What you are asked to do: Filter the data below, keeping only lines that contain "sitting".

***** Study material

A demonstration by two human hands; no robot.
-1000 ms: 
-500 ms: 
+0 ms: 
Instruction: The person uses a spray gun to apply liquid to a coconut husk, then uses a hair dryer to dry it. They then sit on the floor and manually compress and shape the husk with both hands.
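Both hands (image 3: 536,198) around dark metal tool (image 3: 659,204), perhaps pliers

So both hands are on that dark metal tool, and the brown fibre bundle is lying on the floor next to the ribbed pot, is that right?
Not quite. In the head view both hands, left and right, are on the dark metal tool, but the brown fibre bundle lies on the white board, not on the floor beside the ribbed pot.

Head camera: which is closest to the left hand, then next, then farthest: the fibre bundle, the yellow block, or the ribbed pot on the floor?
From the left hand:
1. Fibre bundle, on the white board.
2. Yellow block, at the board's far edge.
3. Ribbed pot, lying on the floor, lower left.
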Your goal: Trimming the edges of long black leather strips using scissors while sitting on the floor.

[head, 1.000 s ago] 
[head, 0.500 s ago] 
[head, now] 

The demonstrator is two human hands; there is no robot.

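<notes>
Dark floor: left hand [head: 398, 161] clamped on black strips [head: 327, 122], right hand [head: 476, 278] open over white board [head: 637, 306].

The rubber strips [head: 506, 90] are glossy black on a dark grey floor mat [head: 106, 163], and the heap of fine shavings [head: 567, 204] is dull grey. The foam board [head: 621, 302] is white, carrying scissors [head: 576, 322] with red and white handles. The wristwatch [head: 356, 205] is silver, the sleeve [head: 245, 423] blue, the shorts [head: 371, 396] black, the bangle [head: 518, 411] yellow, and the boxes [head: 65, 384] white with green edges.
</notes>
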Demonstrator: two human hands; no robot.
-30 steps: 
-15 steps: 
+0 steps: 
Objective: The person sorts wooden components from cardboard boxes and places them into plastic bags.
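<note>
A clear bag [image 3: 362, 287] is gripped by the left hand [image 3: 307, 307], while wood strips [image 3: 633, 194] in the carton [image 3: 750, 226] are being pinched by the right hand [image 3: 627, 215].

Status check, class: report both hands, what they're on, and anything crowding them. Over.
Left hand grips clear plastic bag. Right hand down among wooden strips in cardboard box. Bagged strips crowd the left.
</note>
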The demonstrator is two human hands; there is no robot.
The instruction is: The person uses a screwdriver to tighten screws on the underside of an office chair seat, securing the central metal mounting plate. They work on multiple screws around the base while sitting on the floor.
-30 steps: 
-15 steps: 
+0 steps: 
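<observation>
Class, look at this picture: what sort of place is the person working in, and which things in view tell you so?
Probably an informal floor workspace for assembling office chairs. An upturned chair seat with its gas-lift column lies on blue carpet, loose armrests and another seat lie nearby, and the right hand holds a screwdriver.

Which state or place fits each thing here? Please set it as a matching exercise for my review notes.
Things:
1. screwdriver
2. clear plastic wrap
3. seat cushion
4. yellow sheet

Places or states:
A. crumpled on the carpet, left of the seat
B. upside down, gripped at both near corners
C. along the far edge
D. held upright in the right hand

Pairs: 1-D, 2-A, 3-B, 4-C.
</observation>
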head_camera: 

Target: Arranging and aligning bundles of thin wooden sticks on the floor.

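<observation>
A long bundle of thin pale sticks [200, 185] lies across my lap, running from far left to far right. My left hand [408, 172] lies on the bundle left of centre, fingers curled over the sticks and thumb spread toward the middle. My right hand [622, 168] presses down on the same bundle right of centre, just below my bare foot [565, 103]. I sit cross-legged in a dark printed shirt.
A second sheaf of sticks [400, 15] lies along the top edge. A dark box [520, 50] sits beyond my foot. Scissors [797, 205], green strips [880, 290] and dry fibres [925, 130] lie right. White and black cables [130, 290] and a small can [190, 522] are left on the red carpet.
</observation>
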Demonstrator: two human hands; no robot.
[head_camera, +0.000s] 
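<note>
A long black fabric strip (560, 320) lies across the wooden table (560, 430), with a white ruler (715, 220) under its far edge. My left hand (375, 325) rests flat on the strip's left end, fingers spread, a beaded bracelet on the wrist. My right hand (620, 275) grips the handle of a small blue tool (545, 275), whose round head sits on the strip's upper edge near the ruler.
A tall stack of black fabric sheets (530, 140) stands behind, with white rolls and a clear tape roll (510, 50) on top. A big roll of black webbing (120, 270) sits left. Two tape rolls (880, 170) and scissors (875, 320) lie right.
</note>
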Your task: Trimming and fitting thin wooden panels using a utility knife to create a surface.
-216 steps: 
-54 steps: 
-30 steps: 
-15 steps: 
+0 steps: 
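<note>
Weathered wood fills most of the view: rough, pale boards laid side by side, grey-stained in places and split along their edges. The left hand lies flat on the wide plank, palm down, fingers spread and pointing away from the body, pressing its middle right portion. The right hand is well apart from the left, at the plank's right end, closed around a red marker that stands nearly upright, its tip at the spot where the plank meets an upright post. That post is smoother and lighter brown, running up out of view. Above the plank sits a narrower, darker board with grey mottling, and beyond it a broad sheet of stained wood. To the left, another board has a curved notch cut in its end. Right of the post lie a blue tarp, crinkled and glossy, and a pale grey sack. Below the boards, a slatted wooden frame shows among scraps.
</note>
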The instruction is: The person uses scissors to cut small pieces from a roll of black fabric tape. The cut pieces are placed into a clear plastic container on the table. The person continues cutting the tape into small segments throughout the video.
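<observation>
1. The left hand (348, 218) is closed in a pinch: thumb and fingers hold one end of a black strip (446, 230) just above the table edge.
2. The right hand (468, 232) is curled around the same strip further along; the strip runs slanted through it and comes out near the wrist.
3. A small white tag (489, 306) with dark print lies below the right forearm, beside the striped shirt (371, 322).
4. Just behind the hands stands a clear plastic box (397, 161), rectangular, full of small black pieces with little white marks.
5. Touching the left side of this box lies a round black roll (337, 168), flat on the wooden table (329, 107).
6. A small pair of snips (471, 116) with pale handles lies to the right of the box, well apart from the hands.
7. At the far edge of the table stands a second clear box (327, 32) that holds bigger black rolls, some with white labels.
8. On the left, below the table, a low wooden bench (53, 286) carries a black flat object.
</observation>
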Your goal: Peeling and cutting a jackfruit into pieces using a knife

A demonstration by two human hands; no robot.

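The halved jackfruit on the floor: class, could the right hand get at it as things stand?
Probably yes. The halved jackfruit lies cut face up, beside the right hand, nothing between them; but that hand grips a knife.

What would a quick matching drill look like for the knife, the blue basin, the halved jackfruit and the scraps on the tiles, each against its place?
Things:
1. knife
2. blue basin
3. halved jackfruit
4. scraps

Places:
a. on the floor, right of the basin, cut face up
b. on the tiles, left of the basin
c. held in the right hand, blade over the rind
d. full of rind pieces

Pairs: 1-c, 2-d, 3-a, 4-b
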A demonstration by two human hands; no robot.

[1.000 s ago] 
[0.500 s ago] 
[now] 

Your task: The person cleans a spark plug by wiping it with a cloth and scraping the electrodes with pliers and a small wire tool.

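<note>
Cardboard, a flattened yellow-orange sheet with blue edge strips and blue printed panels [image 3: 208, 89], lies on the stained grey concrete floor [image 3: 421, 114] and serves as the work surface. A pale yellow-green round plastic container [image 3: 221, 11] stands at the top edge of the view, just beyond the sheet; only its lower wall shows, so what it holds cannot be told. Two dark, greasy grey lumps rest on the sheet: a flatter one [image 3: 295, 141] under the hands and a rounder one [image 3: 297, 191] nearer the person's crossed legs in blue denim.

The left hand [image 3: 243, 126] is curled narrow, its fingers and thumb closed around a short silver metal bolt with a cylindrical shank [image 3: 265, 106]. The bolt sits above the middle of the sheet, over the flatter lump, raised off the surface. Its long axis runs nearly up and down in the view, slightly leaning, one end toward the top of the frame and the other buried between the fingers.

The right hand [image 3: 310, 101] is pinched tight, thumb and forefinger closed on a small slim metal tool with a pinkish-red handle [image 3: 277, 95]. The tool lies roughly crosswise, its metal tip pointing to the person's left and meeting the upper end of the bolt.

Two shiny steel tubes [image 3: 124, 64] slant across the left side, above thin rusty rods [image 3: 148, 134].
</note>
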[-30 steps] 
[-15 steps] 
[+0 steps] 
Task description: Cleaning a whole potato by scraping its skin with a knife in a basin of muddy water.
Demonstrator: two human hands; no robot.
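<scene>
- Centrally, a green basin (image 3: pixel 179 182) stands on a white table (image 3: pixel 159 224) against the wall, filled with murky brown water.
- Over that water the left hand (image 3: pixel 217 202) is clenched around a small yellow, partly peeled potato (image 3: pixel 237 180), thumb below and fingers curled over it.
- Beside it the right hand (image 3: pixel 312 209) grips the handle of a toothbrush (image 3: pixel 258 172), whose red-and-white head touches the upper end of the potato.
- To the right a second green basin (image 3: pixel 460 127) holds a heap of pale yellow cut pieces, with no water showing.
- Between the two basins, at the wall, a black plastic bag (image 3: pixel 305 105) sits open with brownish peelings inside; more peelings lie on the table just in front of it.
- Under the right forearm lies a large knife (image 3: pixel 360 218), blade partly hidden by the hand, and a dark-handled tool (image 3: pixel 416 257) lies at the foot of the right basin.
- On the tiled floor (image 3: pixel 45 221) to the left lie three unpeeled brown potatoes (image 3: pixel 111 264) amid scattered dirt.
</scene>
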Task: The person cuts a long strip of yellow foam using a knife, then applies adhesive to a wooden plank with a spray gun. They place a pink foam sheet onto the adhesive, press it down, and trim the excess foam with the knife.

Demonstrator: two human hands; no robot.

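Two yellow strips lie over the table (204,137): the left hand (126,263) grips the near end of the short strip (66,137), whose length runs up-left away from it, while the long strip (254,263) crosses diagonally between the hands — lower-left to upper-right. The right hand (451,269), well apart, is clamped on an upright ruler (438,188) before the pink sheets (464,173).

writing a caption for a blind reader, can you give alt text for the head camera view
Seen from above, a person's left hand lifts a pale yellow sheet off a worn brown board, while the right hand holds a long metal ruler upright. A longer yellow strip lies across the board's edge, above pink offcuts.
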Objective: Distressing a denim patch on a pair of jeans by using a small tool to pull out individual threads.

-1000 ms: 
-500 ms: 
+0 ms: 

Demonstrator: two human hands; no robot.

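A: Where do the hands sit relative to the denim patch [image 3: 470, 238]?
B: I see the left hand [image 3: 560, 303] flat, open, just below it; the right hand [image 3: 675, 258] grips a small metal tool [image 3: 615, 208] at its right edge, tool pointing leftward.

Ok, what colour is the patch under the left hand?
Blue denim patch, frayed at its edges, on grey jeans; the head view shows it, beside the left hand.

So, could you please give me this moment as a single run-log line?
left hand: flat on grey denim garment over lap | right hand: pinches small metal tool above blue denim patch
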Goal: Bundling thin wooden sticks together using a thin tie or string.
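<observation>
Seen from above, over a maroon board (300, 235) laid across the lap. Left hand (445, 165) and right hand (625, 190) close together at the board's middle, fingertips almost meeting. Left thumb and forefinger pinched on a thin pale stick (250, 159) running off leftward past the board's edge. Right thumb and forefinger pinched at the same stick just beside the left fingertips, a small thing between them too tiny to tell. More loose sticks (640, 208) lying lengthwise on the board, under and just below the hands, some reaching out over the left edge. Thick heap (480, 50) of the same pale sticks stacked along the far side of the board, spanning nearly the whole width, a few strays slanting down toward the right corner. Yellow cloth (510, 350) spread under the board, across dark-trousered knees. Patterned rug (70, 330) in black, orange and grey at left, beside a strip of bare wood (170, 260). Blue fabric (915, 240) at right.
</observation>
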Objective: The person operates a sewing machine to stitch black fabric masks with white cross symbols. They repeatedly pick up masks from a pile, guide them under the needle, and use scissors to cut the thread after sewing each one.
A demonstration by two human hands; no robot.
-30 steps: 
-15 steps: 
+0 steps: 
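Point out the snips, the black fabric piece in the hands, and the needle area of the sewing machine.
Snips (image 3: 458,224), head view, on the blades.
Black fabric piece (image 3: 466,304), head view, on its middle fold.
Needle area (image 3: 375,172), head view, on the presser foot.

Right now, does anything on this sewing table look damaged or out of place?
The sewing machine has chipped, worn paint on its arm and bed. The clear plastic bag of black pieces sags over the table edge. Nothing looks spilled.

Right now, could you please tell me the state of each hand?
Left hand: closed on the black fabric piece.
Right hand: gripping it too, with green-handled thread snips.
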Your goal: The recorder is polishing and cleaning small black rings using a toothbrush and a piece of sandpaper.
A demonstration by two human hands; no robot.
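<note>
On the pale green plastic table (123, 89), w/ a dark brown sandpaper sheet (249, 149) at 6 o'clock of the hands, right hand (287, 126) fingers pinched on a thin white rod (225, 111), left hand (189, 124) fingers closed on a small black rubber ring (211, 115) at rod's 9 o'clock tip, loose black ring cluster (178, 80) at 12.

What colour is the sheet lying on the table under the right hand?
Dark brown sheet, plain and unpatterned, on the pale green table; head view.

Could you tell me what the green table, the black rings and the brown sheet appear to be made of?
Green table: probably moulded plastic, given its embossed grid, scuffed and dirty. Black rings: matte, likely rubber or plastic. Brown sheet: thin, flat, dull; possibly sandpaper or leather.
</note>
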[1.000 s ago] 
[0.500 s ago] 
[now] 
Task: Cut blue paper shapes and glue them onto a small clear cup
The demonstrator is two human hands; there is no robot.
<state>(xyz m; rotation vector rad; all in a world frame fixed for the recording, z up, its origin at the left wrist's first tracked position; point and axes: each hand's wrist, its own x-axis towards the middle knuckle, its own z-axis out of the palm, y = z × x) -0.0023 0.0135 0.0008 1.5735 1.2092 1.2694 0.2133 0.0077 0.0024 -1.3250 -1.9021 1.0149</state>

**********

Exercise result:
Your goal: Trimming the edges of long black leather strips using scissors while sitting on the floor.
The instruction is: The person uses a screwdriver to tighten screws on the underside of an office chair seat, securing the central metal mounting plate. They work on multiple screws around the base while sitting on the floor.

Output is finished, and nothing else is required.